Re: At University at Durham (and Newcastle)..
The other was that when a new year started, the initial passwords on the subsidiary computing students accounts were predictable, so you found one, but didn't change the password.
Queen's Belfast used to do a similar thing. A script allocated 200(?) new accounts at the beginning of the year, of the form "aaaannnn', and assigned passwords through a predictable algorithm. If there were only 160 new students that year you knew the alphabetically last 40 accounts & their resources were there for the taking by whoever changed the password first. After a while, most of the hackers had 10-20 extra accounts available.

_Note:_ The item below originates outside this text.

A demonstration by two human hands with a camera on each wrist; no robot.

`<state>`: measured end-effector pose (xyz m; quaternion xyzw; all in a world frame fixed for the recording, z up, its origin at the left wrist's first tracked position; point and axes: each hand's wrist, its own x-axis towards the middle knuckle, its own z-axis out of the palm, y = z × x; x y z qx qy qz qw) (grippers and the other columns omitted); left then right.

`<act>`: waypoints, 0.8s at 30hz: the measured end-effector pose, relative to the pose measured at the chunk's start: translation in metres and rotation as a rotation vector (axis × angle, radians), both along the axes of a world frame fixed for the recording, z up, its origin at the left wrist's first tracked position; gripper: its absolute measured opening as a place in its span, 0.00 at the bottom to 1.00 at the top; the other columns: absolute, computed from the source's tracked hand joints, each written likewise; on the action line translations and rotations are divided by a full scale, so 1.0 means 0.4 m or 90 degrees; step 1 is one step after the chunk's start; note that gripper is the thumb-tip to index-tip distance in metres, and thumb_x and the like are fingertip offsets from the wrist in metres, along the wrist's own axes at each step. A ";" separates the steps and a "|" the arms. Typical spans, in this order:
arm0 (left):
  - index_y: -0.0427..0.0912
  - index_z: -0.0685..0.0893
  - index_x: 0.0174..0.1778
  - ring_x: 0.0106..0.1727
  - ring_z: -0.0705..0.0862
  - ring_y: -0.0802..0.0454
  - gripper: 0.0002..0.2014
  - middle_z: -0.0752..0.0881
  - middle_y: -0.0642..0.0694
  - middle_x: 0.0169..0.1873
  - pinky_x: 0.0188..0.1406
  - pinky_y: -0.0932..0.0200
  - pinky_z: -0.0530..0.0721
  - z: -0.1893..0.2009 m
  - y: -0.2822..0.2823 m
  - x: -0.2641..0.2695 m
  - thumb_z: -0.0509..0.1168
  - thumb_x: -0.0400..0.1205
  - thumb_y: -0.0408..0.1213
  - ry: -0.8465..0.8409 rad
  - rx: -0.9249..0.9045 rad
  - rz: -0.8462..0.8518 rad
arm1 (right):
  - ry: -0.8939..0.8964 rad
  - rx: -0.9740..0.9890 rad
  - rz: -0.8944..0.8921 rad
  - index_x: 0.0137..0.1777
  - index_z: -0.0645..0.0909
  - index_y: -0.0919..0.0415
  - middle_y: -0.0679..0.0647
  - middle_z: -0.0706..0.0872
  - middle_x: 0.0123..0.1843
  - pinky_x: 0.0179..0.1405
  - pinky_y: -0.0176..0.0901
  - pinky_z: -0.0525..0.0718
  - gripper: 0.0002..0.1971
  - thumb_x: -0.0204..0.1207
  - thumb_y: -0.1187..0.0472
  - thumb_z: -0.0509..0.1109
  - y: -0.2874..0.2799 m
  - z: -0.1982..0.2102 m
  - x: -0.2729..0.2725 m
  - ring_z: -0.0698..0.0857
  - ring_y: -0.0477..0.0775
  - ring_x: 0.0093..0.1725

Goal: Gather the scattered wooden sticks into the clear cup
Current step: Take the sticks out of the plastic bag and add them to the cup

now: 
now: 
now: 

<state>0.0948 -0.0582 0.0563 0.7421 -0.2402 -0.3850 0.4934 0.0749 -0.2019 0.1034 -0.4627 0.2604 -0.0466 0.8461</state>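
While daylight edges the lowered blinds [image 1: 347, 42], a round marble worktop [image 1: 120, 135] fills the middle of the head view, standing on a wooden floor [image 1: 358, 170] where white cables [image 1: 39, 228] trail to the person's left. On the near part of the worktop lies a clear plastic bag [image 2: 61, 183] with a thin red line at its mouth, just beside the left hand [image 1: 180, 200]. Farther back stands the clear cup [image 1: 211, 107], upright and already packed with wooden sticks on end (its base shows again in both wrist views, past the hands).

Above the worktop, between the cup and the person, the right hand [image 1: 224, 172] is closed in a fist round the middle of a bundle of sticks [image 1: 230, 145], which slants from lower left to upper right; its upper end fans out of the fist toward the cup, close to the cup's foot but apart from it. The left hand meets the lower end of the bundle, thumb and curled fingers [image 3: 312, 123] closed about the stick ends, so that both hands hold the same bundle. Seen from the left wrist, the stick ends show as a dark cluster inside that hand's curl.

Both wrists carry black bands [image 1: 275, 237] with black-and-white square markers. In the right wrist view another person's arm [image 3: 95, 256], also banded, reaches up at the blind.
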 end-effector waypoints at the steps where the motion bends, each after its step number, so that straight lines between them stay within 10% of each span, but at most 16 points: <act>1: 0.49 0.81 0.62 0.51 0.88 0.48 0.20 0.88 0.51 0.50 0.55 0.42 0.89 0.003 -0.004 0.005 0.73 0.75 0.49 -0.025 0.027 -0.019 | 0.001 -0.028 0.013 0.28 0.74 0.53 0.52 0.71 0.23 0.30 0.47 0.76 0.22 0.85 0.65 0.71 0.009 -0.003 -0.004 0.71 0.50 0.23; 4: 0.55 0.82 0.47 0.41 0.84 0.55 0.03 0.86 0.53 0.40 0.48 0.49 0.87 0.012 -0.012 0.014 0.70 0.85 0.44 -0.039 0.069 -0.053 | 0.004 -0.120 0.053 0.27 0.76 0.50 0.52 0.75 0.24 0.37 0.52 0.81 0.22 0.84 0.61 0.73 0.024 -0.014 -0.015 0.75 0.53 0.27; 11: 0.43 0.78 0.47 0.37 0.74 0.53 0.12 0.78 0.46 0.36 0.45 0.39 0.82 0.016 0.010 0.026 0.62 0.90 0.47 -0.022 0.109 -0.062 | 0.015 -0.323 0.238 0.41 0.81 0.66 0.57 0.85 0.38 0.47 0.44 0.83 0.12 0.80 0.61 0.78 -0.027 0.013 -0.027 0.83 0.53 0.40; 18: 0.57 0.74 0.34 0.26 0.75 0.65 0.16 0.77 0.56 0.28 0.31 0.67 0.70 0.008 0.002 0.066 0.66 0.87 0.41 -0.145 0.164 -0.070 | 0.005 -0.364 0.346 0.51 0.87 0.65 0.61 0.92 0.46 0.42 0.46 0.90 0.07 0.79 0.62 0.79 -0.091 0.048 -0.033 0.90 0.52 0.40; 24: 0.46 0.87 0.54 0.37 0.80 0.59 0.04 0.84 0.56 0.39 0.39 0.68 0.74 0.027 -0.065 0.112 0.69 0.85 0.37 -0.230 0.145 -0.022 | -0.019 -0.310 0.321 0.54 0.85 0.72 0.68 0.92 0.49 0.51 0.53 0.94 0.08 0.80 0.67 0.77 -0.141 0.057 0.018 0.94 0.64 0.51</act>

As for "Colossal Cave" adventure, I once got summoned to the computer centre manager's office and shown a large pile of fanfold paper and asked if I knew what it was. A quick check showed it to be Colossal Cave adventure, from Jack Pike, which I had reworked to fit in the 25Kwords we engineering students were allowed. It was in my user directory, with the data file in one of the 'borrowed' accounts, from where a couple of friends and I (I thought) played it at break times. When I admitted I knew what it was, I was then asked why that one program accounted for 90% of billable computer time over the previous month... Apparently someone had told the CompSci students about it.
Somewhat to my surprise I was simply asked to restrict access to my friends & I, or it would be deleted.